TASK BRIEF:
List every line in this data where the string "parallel" occurs.

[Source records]
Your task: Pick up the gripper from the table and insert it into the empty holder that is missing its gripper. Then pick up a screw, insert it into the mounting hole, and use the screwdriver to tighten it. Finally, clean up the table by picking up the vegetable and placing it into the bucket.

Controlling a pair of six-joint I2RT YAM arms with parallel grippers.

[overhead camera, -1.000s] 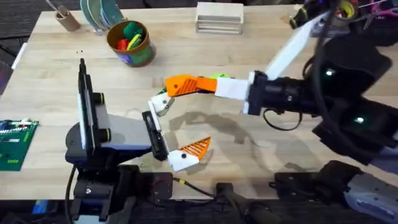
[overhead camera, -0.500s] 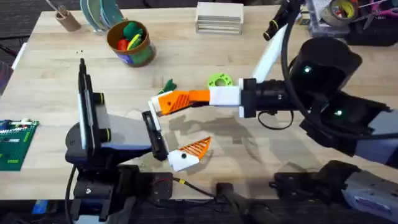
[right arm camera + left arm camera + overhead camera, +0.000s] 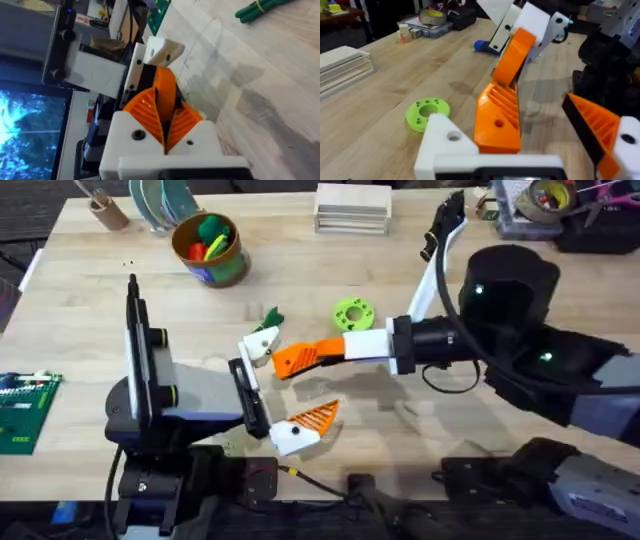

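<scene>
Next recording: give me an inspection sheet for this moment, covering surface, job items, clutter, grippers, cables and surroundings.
Surface: light wooden table, mostly bare at the middle.
Job items: orange gripper held beside the empty white holder on the left arm's jaw; vegetable lying just beyond the holder; bucket far left, toys inside; screwdriver and screw: cannot tell.
Clutter: green ring disc; brown cup with sticks; stacked pale wooden blocks; green circuit board at the left edge.
Grippers: right gripper shut on the orange gripper; left gripper open, one finger missing.
Cables: black cable looping under the right arm.
Surroundings: tape roll in a tray, far right.
</scene>
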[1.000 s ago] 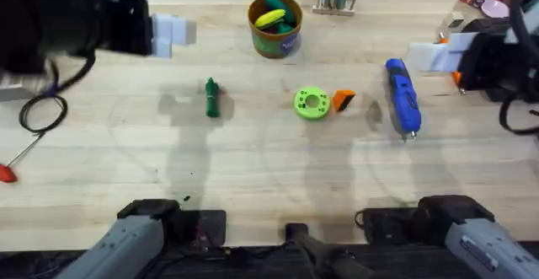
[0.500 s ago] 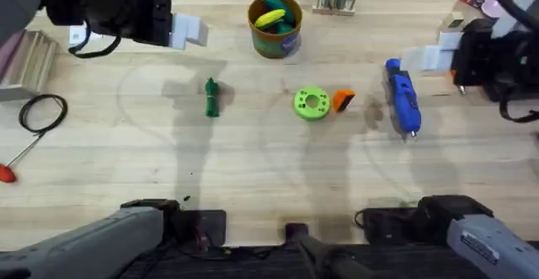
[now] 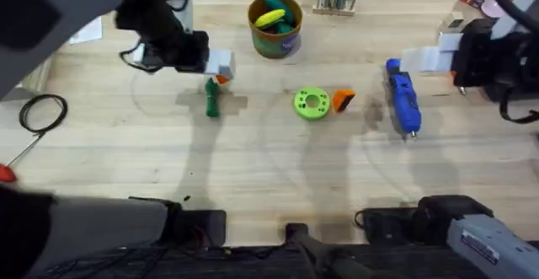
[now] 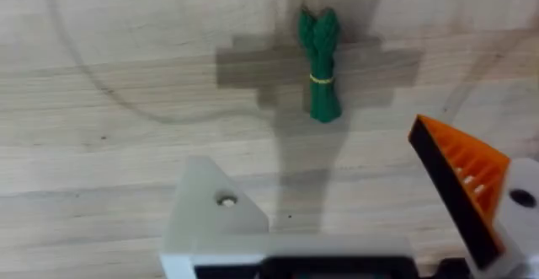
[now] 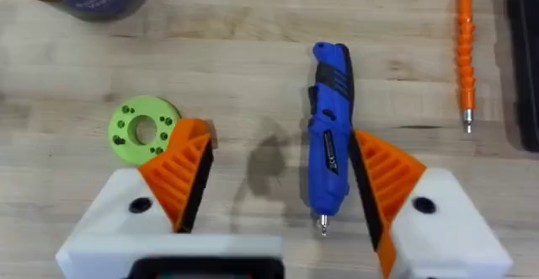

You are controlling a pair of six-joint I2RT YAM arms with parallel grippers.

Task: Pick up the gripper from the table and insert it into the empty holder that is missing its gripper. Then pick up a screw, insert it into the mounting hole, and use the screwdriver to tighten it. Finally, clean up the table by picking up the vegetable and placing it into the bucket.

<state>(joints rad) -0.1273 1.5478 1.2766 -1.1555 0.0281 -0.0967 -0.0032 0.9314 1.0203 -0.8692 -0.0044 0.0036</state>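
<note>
L gripper [image 3: 217, 65] hangs over the vegetable [image 3: 211, 98] at bench left-centre, jaws wide, holding nothing; one finger is a bare white holder [image 4: 210, 220], the other has an orange pad [image 4: 459, 182]. R gripper [image 3: 425, 58] sits by the bench's right edge, wide open, just beside the screwdriver [image 3: 402, 95], which lies flat right of centre. Loose orange gripper [image 3: 343, 100] lies mid-bench, touching the green disc [image 3: 312, 104]. Bucket [image 3: 274, 26] stands near the far edge, centre, w/ yellow and green pieces inside.
</note>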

SOLUTION FOR THIS TASK:
Controlling a pair of six-joint I2RT YAM arms with parallel grippers.
You are controlling a pair of six-joint I2RT YAM arms with parallel grippers.

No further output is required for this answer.